“Do you know fireflies are not flies at all but female beetles that light up to attract males? Do you know oysters are hermaphrodites? They are male one year and female the next. Did you know North American kangaroos never drink water? Do you know that cats spend thirteen to fourteen hours a day sleeping? Do you know snails used to be eaten in Britain as a cure for catarrh?”
We were in the car park in front of the primary section of KICS.
Chidi took my hand, “Do you know it doesn’t matter to me what happened last year or in the last ten years? It doesn’t make a difference in how I feel about you.”
I swallowed the lump that had formed in my throat and blinked back the tears.
“It’s not true. It’s not even true,” I said and the tears came pouring down my face.
“It doesn’t matter.”
“Last year we had this football competition. It was maybe about two months after Ntiriwa died . . .”
“You don’t have to tell me.”
“But I do. I want you to know what happened, how it started. People had already started avoiding me, you know, like I don’t know, like maybe if they befriended me maybe something bad would happen to them too. Afua Gyamfua was the only one who was still my friend.
There is this football competition between the SHS and the international section. They hold it every year and it’s a big thing, and everyone is always at the game. All my life, I’ve only used the washrooms at home. I’ve done that since forever. Mom always said it was a bad thing, but it’s worked for me. At half time, it was 2:2, and out of nowhere I just had to use the washroom, I mean really badly. I tried to suppress the urge, but this time it was not working. I was so scared I’d pee on myself so I went to use the washroom, but there was this long queue of girls. I joined it and waited my turn. One of the senior girls couldn’t stand it, so she asked someone to look out for her and she used the boys’ washroom which for some reason was empty. I’m sure that instead of coming to the classroom block to use the washrooms, the boys just peed in the bushes behind the football field.
“I really needed to go. I didn’t know what else to do. The boys’ washroom was still empty and so I went in to use one of their cubicles. I didn’t even make it in time. I peed on myself. I cleaned up and came out of the stall to wash my hands.
I started reading the graffiti on the wall as I dried my hands. Someone had written: Ntiriwa is so hot and before I knew it I was crying. I was shaking and crying. One of the guys from the international section, Paapa walked in. He has a reputation for sleeping around. He’d already been unbuckling his belt before he walked in. He saw me crying and asked what was wrong. I showed him the graffiti and told him Ntiriwa was my sister and that she was now dead. And then he hugged me and that made the crying worse.
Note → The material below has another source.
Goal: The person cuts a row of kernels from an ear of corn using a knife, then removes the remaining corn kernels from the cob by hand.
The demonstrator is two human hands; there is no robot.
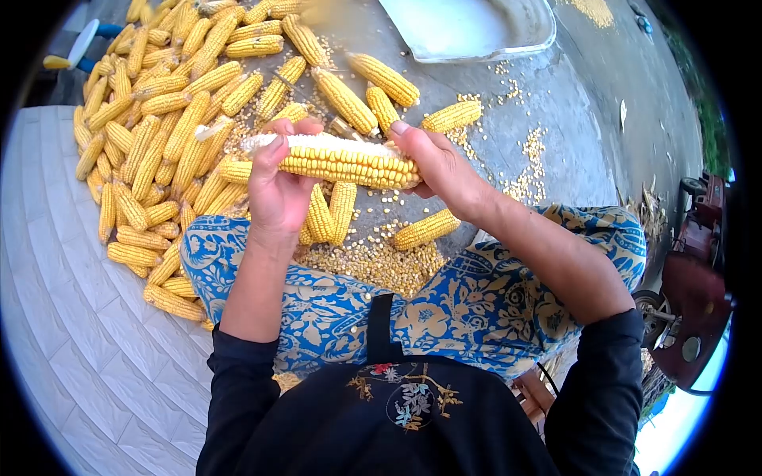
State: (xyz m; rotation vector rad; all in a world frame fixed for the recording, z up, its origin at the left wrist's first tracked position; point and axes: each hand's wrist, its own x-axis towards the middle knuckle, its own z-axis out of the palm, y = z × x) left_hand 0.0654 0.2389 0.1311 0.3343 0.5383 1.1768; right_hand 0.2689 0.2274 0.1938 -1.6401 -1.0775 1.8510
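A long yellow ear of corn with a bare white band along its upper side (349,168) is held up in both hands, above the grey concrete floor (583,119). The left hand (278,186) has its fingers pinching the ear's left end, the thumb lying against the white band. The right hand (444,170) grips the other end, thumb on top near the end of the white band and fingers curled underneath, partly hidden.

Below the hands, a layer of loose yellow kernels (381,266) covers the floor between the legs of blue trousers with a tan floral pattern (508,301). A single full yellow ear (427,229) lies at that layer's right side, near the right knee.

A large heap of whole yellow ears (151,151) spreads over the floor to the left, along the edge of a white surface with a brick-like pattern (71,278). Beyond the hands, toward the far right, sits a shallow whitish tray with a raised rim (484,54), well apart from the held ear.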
“Nana Kwame walked in and saw us like that. He went and told all the boys that I’d had sex with Paapa in the washroom. But that wasn’t the worst part. After peeing on myself I found out I couldn’t hold my urine in for longer than fifteen minutes and to make it worse it hurt when I peed. It was like liquid fire was passing out of me. I had to wear a pad to school just to catch the urine in case I didn’t make it to the washroom in time. It began hurting so much that I got scared to pee and that made it even worse.
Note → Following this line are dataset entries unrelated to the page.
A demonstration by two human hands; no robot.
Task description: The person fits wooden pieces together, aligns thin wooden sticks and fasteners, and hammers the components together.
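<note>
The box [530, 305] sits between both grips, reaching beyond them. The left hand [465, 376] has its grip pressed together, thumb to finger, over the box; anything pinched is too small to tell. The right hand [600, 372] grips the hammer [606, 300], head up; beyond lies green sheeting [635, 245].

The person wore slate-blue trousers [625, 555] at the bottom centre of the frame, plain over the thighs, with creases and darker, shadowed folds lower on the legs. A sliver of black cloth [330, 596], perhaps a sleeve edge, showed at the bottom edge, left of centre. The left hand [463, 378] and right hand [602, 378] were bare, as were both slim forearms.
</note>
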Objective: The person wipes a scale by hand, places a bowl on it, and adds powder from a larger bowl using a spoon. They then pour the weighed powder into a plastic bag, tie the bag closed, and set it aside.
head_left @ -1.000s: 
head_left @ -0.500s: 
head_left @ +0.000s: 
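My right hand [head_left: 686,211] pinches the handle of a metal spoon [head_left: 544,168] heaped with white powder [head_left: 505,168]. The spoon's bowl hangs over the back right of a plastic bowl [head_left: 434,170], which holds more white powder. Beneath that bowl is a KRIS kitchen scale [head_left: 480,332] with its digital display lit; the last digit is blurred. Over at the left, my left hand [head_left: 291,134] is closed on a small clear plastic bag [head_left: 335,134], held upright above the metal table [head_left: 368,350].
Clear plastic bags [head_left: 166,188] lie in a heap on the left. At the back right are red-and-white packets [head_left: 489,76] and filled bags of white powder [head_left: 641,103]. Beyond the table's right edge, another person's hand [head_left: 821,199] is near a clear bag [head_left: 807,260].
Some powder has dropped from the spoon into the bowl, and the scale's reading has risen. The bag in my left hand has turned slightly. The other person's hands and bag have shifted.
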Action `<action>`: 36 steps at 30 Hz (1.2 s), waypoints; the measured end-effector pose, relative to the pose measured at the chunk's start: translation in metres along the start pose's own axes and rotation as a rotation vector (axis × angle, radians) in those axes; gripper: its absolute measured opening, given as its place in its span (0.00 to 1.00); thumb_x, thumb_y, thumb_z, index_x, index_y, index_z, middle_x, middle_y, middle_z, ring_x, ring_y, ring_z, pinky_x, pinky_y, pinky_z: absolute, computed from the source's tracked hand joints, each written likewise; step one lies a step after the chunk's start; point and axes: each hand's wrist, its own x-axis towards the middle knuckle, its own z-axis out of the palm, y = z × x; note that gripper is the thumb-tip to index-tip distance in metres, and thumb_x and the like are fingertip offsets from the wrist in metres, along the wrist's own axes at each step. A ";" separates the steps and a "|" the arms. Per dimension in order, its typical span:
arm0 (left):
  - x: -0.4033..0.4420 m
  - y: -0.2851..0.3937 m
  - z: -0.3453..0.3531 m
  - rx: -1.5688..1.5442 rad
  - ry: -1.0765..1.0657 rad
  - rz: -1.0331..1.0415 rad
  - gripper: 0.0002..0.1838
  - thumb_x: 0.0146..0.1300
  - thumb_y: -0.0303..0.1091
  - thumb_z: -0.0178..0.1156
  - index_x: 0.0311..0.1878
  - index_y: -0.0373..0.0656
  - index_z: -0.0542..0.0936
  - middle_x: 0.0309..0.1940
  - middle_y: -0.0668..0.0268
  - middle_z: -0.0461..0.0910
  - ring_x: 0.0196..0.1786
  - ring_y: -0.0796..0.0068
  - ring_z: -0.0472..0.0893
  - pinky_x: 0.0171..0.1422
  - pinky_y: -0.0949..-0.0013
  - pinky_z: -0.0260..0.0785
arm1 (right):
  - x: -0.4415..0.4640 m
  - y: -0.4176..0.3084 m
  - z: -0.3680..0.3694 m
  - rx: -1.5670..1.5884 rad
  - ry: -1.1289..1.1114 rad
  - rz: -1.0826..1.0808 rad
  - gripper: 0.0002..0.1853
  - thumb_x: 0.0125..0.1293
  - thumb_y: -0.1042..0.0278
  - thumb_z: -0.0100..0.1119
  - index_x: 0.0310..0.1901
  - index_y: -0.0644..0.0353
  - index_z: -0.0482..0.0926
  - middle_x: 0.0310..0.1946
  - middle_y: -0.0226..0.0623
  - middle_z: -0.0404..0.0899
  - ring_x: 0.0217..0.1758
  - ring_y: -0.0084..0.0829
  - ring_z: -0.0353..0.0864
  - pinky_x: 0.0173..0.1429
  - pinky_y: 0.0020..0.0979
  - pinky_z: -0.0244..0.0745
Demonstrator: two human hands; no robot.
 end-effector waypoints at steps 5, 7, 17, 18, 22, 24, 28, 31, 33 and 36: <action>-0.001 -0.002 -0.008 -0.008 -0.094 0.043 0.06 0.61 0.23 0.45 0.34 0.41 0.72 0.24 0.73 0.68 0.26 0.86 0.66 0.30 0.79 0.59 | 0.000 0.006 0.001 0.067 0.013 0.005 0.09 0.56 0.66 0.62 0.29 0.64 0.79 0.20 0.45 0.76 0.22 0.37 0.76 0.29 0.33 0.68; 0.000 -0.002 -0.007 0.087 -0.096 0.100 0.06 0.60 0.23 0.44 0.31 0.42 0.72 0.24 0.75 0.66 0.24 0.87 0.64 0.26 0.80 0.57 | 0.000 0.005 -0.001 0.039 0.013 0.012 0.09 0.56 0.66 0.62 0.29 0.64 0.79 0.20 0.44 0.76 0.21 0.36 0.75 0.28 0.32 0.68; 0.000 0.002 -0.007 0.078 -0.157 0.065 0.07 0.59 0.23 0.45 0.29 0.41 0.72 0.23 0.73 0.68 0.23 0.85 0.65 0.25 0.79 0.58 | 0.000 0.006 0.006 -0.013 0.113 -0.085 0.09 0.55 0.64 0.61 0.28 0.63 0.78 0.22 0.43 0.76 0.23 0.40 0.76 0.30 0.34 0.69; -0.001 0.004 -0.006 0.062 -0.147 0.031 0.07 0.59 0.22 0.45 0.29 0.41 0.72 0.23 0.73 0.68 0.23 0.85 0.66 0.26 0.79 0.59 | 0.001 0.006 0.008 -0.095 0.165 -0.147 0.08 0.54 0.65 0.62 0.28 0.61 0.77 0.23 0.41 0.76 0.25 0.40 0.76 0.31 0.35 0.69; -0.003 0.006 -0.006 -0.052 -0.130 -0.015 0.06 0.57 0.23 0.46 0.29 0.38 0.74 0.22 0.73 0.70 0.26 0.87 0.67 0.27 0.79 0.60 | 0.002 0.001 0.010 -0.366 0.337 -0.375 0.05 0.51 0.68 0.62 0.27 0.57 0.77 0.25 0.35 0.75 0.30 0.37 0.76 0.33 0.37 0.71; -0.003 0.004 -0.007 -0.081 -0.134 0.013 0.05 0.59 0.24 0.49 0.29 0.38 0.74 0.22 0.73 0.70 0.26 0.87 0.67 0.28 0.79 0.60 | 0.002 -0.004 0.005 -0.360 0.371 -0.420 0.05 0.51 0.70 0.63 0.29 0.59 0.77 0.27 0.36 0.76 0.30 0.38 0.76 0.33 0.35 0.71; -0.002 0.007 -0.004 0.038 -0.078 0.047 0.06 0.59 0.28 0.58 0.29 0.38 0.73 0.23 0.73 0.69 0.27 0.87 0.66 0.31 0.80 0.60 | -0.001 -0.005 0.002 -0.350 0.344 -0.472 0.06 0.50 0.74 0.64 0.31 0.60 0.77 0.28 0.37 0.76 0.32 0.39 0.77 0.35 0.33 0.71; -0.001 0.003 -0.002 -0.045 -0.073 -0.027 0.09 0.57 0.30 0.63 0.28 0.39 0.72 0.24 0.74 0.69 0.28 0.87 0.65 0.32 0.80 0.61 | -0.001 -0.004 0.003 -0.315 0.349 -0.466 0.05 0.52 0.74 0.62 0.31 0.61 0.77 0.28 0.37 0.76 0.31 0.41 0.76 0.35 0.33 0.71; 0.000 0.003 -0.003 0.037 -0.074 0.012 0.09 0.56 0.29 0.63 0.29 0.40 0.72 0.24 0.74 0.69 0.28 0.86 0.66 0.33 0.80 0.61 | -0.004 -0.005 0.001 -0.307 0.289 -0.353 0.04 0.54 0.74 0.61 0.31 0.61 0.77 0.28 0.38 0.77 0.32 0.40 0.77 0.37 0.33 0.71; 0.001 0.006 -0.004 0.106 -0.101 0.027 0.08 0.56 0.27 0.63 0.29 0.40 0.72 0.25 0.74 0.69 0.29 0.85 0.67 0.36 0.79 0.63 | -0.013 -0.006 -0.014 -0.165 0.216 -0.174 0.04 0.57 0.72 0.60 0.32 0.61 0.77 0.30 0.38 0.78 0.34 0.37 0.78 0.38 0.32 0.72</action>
“Three days later, I went to see the school nurse and I told her that it hurt when I peed and I couldn’t keep the urine in. The nurse told me I probably had a UTI. UTI means urinary tract infection. She gave me drugs and asked me to drink lots of fluids and not to hold the urine in. I didn’t know Nhyiraa was lying down in the next cubicle. She had cramps. The next thing I knew the whole school was talking about me saying I had gone to see the nurse because I had an STI. Then Nana Kwame added what he’d seen in the washroom and they started calling me Gono. The fact that I’m a pastor’s daughter only made it worse.”
Chidi just shook his head. “I’m sorry.” He leaned over, wiped my tears and kissed my forehead.
“Do you know what?” he asked opening the glove compartment and bringing out a box of Golden Tree chocolates.
I shook my head.
“They didn’t even spell gonorrhoea right.”
I smiled. I didn’t think he had noticed.
“Here have one of these. Chocolates just seem to make everything better.”
I selected a Kingsbite chocolate and took a bite and by the time we got home I did feel better.